5. Case Study on Optimizing the Implementation Plan
Suppose we have an e-commerce order database, including order tables, order_items and product tables. A frequently executed query is to get the total amount of orders for a specific product category over a certain time period. The initial query statement is as follows:
SELECT p.product_category, SUM( * oi.unit_price) AS total_amount FROM orders o JOIN order_items oi ON o.order_id = oi.order_id JOIN products p ON oi.product_id = p.product_id WHERE o.order_date BETWEEN '2024-01-01' AND '2023-01-31' AND p.product_category = 'Electronics' GROUP BY p.product_category;
After viewing the execution plan using EXPLAIN PLAN, the following problems were found:
The order table was scanned in full table because the order_date column did not have a suitable index, resulting in a large number of unnecessary I/O operations and inefficient query.
In the join operation, since the join condition selectivity between tables is not particularly high and the index is not fully utilized, the cost of nested loop connections is higher.
Optimization solution:
Create an index on the order_date column of the order table:
CREATE INDEX idx_order_date ON orders(order_date);
Analyzing the data distribution of the product_category column on the product table (products), it was found that the data in this column was skewed, and the amount of data in some categories was much larger than that in other categories.
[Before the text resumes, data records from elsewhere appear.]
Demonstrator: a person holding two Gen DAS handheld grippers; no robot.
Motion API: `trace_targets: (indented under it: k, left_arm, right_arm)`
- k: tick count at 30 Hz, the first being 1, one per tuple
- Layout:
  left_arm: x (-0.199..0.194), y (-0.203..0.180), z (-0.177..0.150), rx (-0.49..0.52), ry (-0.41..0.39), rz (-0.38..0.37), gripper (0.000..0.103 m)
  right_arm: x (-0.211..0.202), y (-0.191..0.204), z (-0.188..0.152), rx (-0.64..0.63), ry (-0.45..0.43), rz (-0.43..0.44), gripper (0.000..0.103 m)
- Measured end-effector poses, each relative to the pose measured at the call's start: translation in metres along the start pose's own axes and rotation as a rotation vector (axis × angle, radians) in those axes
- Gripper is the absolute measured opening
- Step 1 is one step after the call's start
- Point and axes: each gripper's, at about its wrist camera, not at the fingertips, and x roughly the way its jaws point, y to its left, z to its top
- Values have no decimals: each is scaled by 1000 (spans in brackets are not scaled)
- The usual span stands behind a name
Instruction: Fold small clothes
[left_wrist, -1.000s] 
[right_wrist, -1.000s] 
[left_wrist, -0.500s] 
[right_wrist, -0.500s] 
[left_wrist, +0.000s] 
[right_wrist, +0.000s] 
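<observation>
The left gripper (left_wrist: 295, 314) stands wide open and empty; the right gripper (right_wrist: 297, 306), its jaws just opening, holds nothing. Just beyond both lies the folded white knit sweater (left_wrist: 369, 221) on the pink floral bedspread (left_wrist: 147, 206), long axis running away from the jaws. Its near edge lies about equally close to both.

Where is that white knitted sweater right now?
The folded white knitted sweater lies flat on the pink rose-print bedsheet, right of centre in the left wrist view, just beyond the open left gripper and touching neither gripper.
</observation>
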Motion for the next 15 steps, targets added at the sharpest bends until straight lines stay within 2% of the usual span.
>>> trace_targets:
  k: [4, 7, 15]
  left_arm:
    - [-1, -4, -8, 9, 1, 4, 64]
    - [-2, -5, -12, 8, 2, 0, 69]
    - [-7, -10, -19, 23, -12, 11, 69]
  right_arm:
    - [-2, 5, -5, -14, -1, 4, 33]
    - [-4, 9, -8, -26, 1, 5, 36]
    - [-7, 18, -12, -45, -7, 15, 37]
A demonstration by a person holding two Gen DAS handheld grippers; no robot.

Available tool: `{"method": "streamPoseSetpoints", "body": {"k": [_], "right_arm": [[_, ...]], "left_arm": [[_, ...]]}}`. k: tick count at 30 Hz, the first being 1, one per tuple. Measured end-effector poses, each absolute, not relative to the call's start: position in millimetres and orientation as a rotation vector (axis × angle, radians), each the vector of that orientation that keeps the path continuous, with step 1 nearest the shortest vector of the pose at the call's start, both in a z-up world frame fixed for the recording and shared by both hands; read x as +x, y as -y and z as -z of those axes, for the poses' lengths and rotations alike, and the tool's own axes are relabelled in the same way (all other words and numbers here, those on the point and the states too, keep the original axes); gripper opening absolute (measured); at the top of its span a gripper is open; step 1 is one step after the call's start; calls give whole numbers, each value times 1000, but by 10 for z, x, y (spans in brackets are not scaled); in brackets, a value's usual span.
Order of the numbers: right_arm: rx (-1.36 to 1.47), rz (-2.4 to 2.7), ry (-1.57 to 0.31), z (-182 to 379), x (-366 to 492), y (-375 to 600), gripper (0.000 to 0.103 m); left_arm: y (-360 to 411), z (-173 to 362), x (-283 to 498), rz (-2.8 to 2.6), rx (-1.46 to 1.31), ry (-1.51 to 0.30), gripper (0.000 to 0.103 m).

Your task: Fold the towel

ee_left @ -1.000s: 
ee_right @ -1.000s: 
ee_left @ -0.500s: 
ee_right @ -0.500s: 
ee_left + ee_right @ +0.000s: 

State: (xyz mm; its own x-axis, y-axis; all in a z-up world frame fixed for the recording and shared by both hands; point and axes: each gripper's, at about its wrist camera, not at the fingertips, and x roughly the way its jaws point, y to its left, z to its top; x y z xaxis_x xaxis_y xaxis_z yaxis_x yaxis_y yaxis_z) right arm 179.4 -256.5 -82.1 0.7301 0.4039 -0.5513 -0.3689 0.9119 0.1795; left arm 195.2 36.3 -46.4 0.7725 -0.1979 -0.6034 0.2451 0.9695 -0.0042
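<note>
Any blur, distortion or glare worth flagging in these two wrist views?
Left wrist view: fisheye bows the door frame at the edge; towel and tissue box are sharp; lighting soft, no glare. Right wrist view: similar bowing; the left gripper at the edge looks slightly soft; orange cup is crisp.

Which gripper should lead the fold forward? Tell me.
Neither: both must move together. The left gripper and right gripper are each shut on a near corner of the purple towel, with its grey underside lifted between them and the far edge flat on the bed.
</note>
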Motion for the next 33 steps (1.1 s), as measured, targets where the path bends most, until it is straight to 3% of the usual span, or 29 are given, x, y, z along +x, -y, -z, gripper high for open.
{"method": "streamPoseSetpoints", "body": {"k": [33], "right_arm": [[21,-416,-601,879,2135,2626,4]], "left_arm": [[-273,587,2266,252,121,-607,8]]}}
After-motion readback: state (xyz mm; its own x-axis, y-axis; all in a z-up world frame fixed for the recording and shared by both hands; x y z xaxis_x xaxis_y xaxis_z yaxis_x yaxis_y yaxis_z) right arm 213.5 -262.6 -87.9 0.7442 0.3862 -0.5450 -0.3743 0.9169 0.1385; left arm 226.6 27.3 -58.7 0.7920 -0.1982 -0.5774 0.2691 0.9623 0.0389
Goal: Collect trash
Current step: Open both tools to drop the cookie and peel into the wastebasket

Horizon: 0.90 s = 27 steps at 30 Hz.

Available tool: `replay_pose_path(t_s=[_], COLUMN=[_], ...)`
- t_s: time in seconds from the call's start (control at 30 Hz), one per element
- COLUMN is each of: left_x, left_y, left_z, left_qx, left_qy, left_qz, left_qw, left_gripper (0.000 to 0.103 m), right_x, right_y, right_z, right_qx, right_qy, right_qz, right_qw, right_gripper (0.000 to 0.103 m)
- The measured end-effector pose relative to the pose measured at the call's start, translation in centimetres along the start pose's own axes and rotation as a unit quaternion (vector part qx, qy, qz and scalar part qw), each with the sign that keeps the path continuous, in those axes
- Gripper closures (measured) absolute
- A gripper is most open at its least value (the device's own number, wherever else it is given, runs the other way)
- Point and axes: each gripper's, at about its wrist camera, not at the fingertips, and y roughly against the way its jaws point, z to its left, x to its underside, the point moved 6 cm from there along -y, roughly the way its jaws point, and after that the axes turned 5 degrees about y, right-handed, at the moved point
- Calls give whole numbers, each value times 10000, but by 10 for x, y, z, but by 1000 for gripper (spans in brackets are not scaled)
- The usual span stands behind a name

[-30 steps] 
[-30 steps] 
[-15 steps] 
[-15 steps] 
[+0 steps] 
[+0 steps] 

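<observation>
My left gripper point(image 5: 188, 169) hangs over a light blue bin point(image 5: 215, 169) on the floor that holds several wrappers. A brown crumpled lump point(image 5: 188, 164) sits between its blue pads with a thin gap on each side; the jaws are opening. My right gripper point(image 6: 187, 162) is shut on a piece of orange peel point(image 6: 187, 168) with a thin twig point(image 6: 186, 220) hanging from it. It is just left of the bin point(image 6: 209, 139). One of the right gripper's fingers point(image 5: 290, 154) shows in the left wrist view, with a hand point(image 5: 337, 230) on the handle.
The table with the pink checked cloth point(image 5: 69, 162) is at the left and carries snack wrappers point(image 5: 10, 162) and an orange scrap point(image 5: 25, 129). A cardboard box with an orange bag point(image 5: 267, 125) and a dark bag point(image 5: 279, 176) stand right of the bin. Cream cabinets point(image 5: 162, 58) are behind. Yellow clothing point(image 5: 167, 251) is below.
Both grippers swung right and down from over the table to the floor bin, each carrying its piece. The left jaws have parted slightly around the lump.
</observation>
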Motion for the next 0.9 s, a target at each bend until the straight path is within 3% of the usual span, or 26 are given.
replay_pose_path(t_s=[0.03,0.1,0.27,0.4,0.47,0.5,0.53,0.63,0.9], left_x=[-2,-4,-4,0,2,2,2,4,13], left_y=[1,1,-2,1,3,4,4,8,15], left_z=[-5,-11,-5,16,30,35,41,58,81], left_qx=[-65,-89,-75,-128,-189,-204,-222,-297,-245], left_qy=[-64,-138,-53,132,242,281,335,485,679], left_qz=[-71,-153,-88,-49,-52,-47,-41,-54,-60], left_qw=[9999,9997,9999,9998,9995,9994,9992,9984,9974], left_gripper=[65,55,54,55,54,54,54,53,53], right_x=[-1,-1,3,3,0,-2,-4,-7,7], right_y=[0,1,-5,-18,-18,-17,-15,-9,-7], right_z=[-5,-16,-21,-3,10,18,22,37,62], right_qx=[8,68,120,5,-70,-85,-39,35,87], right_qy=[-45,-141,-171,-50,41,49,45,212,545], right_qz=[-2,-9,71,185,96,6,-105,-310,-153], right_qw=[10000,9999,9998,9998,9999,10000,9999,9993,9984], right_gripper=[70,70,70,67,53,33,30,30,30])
Consider collecting more precise statistics:
BEGIN DBMS_STATS.GATHER_TABLE_STATS(ownname => 'your_schema', tabname => 'products'); END;
Re-execute the query and check the execution plan, and found that the order table was changed to using index range scanning, which greatly reduced the amount of data read; the connection operation was also updated by the statistical information, and the optimizer chose a more suitable hash connection method, which improved the overall query performance several times, and the execution time was shortened from the original few dozens of seconds to a few seconds.
Summarize
Viewing and analyzing Oracle database execution plans is the core skill in database optimization work. By mastering a variety of methods of viewing execution plans, deeply interpreting the key information, and using effective analysis techniques, we can accurately locate the performance problems of SQL statements and take targeted optimization measures. From creating appropriate indexes, optimizing query statement structures, to ensuring accurate statistical information, every step may become the key to improving database performance. Continuous practice and experience accumulation will help us optimize query performance easily when facing complex database environments to ensure efficient and stable operation of the system.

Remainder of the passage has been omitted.